In the future everyone will be famous for fifteen minutes.—Andy Warhol.
[This is a work of poker fiction set ten thousand hands in the future. Any resemblance to persons living or dead is coincidental.]
Joe Coogan was the world’s most famous poker player for fifteen minutes.
This is the story of Coogan’s bluff. It began with a telegram.
The telegram, an invitation to play in the 1970 World’s Most Serious Poker Tournament—the first-ever ten-player, $10,000 buy-in, winner-take-all, no-limit hold’em game—was sent by Billy Buttons owner of Freemont Street’s Rabbit’s Foot Casino. Other telegrams had already been sent to America’s nine top poker players. The last telegram went out to a virtually unknown poker player named Joe Coogan.
Joe Coogan had lived for years on the periphery of professional poker, eking out a very meager living playing poker for pesos on the Matamoros-Juárez-Tijuana cantina circuit. Yet, on the first day of the WMSPT there was Joe Coogan surprising everyone, behind $10,000 in tournament chips, trying his luck.
And luck was with him. On the very first hand he doubled-up and re-doubled shortly thereafter. Those two early-stage all-in wins, and a whole day of big-stack bluffs, were enough to send Coogan, into heads-up confrontation late that night against some pushover chess player who was trying his luck at the poker table.

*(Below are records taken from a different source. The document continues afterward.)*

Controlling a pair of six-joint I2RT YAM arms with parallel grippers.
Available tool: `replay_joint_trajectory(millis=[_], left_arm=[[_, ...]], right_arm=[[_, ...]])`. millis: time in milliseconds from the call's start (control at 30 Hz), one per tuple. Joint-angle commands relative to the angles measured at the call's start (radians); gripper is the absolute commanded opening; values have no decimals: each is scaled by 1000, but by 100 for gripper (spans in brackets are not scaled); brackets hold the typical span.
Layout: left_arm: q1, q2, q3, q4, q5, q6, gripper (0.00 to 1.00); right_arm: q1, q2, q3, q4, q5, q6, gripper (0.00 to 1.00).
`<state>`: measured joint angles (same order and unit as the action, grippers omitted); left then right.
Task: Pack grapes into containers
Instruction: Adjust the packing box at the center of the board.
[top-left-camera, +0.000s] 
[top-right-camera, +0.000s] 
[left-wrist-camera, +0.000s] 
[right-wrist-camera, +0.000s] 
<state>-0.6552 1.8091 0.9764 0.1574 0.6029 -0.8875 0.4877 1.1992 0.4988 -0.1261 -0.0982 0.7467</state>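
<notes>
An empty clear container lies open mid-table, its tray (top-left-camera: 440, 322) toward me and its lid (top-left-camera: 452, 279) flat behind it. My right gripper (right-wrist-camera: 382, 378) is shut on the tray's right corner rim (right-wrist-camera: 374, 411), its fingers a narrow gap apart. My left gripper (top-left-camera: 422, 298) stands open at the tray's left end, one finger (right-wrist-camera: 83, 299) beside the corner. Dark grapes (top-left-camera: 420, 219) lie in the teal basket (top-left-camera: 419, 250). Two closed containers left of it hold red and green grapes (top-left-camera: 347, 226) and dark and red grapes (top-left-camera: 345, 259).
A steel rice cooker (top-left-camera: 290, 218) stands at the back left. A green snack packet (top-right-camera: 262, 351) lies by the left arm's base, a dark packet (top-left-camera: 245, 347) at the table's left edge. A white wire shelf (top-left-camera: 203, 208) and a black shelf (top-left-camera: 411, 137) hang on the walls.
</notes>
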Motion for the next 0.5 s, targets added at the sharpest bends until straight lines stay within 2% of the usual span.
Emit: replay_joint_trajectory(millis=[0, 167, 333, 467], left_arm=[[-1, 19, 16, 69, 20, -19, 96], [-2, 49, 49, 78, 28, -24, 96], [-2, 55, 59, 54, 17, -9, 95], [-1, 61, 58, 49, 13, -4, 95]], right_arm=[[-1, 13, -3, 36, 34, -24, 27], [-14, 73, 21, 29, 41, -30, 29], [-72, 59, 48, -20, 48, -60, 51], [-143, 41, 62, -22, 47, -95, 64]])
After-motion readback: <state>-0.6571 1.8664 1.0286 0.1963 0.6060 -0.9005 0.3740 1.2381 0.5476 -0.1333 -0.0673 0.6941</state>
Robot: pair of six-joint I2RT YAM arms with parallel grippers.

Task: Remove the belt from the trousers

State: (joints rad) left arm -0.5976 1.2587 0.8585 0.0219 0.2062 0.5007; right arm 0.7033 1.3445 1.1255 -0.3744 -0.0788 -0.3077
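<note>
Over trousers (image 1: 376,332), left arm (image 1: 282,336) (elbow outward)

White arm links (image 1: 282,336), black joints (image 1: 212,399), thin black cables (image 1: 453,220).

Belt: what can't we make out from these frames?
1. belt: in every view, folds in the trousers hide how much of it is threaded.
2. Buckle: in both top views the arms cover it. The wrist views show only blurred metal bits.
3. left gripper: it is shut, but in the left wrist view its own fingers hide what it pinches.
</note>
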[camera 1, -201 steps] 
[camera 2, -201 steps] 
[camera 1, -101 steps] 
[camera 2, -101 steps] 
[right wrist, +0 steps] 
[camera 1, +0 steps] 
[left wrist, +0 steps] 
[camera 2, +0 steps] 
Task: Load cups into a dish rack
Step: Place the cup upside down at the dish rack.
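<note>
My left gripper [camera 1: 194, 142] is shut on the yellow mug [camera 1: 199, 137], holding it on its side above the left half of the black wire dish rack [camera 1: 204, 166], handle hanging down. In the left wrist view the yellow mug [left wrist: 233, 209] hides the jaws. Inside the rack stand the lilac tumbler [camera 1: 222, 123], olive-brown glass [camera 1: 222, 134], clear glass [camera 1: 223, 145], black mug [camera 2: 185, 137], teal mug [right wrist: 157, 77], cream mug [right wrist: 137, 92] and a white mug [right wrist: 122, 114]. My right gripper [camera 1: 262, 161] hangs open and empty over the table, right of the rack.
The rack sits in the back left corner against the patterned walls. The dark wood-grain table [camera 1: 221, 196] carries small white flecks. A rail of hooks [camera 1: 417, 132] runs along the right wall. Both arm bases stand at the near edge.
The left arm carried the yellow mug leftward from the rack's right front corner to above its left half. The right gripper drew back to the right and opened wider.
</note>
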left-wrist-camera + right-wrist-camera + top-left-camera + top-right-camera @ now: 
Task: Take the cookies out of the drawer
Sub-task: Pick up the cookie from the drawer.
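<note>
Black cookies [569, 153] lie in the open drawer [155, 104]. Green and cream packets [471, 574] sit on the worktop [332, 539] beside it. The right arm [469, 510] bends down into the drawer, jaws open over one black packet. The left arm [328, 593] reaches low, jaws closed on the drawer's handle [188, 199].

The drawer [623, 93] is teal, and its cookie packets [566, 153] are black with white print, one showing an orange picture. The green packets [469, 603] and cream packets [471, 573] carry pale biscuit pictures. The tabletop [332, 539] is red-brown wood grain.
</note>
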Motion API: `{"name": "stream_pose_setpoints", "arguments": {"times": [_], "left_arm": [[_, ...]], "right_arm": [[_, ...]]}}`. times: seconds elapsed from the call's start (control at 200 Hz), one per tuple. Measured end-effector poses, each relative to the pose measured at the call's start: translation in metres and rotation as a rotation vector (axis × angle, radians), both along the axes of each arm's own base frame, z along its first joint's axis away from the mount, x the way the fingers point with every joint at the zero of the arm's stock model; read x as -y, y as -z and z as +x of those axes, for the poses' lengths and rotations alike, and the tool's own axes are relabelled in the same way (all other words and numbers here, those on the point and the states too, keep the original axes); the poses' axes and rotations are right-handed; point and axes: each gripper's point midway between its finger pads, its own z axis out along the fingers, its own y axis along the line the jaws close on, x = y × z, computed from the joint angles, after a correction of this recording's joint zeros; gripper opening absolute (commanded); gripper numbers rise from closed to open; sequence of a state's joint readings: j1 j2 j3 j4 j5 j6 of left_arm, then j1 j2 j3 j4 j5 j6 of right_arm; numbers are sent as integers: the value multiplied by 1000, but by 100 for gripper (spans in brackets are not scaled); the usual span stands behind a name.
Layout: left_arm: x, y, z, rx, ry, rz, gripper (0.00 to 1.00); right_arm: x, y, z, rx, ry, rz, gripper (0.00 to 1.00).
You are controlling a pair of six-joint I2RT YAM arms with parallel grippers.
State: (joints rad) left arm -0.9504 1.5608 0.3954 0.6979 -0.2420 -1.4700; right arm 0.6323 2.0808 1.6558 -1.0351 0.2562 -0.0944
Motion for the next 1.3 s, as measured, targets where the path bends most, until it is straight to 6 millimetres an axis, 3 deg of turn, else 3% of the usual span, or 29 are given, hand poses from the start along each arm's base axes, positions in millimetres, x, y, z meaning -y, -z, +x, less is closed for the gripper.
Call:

Only Cyrus Eisenberg was no pushover. Having defeated Bobby Fischer at the ’65 World Chess Championship, and finding no one else worthy to play, Eisenberg turned his intellect to poker.
The cards were dealt and Joe Coogan’s fifteen minutes of poker fame began.
Coogan, a handful of chips off the lead, peeled an unsuited 7-2 off the felt and decided to bluff off Eisenberg, “Raise ... $25,000.”
Eisenberg called.
The flop was 7-3-3.
Holding two pair and with the low kicker Coogan bet, “$50,000.”
“Raise,” says Eisenberg, “$100,000.”
Coogan now put Eisenberg on a big pair, A-A or K-K, and knew the smart play was to fold. “Call.”
The turn was a deuce.
Coogan has paired his deuce, which was no help whatsoever. The only way he could win was to make Eisenberg fold. “I’m all-in.”
Eisenberg sat silently. Minutes ticked by. Coogan leaned over and said, “Tell you what, give me one of your $1,000 tournament chips and I’ll show you one of my hole cards. Either one, your choice.”
“You’re serious?” asks Eisenberg.
“$1,000 chip gets you a look-see at either of my cards.”
Billy Buttons is called in “Can I,” asks Eisenberg, “buy a look at one of his cards?”
Buttons walks over to Coogan and whispers in his ear. Coogan’s reply is a nod and Buttons says, “Play the hand.”
“Alright,” says Eisenberg, tossing over a $1,000 chip and pointing at one of Coogans’s hole cards, “That one.”
Coogan flips over the deuce.
He knew what everyone, including Eisenberg, must be thinking: Coogan, to be willing to show either hole card, must have a pair of deuces for deuces full of sevens.
Had Eisenberg picked the seven they all would have thought he held a pair of them for sevens full of deuces. This, Coogan thinks, will go down as the greatest bluff ever.
“Call,” says Eisenberg, flipping over K-K.
Coogan is left with one $1,000 tournament chip, not even enough to pay the next blind. The hand goes down in poker history as the “Miracle of Coogan’s Bluff.” Coogan, having used up his fifteen minutes of fame, goes back to playing for pesos.